— Task requirements —
Nothing but the lines from the first line of the records through the line with "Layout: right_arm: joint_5" should be output, exactly as written and free of pictures.

— Supplied data —
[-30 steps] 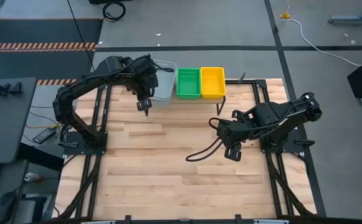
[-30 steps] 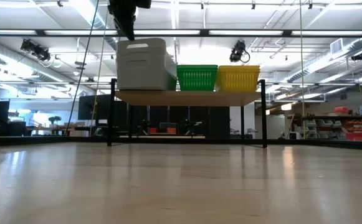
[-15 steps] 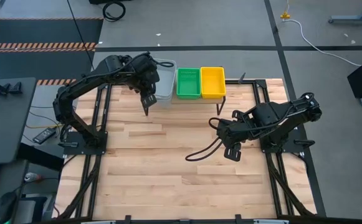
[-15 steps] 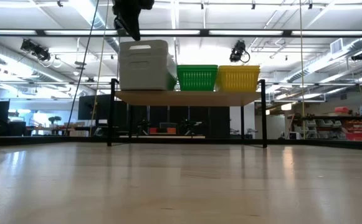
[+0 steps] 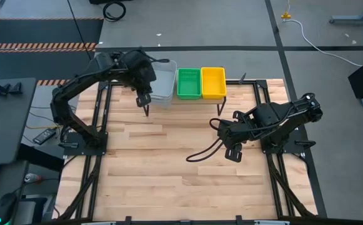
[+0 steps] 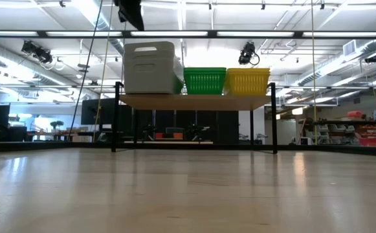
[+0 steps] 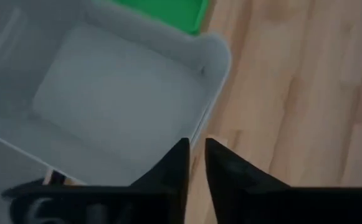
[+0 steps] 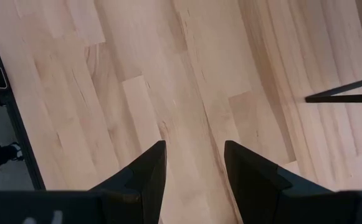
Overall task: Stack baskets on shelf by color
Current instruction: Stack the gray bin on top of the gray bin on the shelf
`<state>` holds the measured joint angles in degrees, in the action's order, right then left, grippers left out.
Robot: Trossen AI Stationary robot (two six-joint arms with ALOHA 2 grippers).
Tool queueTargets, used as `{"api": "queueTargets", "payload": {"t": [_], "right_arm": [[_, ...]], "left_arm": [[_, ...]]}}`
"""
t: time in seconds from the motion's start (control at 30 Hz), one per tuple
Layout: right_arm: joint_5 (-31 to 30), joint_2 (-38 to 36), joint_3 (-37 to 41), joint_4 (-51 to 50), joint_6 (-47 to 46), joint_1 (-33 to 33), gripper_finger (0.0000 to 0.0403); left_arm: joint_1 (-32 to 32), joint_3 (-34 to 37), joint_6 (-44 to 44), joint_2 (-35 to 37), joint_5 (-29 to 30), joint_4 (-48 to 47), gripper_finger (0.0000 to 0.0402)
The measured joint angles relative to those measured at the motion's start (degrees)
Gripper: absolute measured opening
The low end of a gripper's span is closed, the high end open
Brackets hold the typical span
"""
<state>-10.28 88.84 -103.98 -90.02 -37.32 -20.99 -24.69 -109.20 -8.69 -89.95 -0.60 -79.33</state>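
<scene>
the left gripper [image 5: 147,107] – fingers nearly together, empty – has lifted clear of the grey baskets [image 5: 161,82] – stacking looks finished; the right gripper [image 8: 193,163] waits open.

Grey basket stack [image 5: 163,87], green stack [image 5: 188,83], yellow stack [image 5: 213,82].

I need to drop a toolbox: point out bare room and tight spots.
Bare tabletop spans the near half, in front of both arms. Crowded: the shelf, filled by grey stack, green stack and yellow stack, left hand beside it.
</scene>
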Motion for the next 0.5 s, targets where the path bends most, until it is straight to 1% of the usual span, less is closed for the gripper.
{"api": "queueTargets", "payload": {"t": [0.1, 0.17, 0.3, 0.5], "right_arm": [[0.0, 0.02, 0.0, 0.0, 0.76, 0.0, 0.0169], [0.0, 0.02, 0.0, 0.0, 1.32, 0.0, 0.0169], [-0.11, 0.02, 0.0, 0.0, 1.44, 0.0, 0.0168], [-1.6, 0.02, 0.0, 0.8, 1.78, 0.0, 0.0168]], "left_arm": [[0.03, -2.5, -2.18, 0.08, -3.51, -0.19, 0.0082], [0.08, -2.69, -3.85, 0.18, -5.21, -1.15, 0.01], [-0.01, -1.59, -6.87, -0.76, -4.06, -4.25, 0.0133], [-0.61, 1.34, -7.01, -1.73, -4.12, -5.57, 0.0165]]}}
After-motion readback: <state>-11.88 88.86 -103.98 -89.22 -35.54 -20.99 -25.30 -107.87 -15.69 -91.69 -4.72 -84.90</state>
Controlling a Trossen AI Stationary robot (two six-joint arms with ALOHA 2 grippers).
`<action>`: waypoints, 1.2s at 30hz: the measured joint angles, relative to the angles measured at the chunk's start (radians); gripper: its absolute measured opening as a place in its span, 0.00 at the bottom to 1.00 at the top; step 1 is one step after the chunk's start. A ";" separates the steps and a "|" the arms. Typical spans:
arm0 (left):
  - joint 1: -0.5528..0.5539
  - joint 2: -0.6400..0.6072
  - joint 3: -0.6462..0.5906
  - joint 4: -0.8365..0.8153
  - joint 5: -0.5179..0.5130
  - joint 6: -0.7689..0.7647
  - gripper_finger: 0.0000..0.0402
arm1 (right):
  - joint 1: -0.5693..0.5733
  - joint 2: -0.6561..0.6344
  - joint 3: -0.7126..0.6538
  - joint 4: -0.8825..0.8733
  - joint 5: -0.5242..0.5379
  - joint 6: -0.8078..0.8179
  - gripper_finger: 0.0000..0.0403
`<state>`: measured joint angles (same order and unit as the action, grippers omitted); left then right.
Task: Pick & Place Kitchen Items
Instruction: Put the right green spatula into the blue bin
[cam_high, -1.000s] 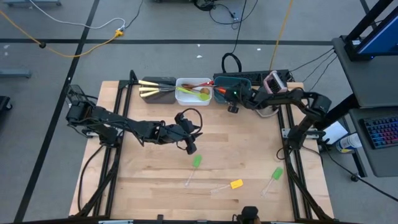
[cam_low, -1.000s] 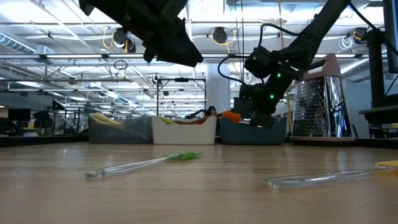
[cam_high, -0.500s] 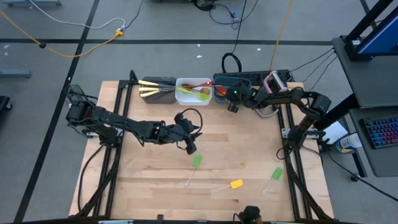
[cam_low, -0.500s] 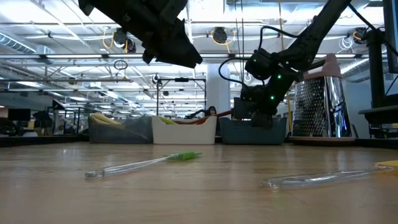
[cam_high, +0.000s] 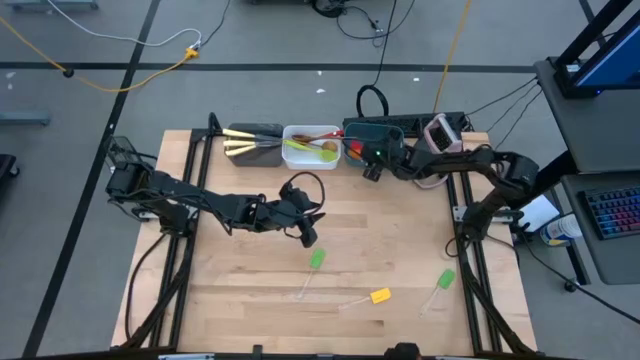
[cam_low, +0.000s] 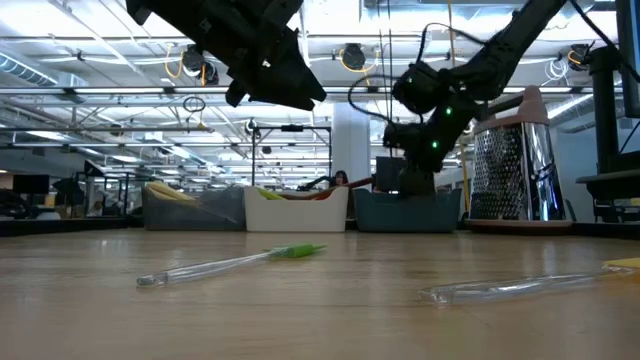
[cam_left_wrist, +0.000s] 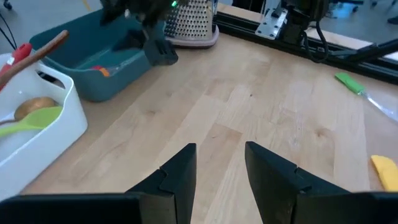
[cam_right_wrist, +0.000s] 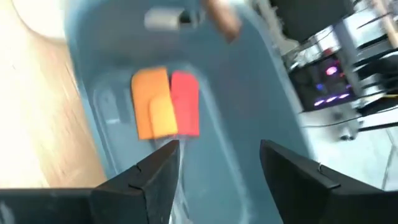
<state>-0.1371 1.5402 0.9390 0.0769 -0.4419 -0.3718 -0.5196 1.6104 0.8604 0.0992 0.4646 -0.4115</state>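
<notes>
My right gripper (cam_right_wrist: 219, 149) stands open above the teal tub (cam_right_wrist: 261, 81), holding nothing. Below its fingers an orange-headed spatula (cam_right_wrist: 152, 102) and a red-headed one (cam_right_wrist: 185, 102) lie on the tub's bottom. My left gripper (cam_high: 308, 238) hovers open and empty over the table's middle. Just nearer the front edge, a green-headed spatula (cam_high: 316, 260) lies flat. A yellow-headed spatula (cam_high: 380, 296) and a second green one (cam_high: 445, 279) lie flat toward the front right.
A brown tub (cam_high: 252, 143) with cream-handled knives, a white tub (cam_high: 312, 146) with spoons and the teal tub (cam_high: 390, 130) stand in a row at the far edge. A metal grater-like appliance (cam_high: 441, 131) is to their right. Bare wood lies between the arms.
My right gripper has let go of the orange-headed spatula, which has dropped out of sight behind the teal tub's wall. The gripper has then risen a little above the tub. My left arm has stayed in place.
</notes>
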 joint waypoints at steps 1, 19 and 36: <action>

— Task answer —
[-30 steps] 
[-30 steps] 
[-15 steps] 
[-15 steps] 
[+0 steps] 
[+0 steps] 
[+0 steps] 
[+0 steps] 
Overall task: Stack baskets on shelf by color
Current instruction: Stack the gray bin on top of the gray bin on the shelf
`<state>` holds the measured joint angles in degrees, in the action's order, right then left, grippers left out.
Robot: Trossen AI Stationary robot (two six-joint arms with ALOHA 2 grippers).
Tool queueTargets, used as `{"api": "queueTargets", "payload": {"t": [_], "right_arm": [[_, ...]], "left_arm": [[_, ...]]}}`
"""
t: time in seconds from the motion's start (control at 30 Hz), one per tuple
Layout: right_arm: joint_5 (-31 to 30), joint_2 (-38 to 36), joint_3 (-37 to 41), joint_4 (-51 to 50), joint_6 (-47 to 46), joint_1 (-33 to 33), gripper_finger (0.0000 to 0.0403); left_arm: joint_1 (-32 to 32), joint_3 (-34 to 37), joint_6 (-44 to 44), joint_2 (-35 to 37), joint_5 (-29 to 30), joint_4 (-48 to 47), gripper_finger (0.0000 to 0.0402)

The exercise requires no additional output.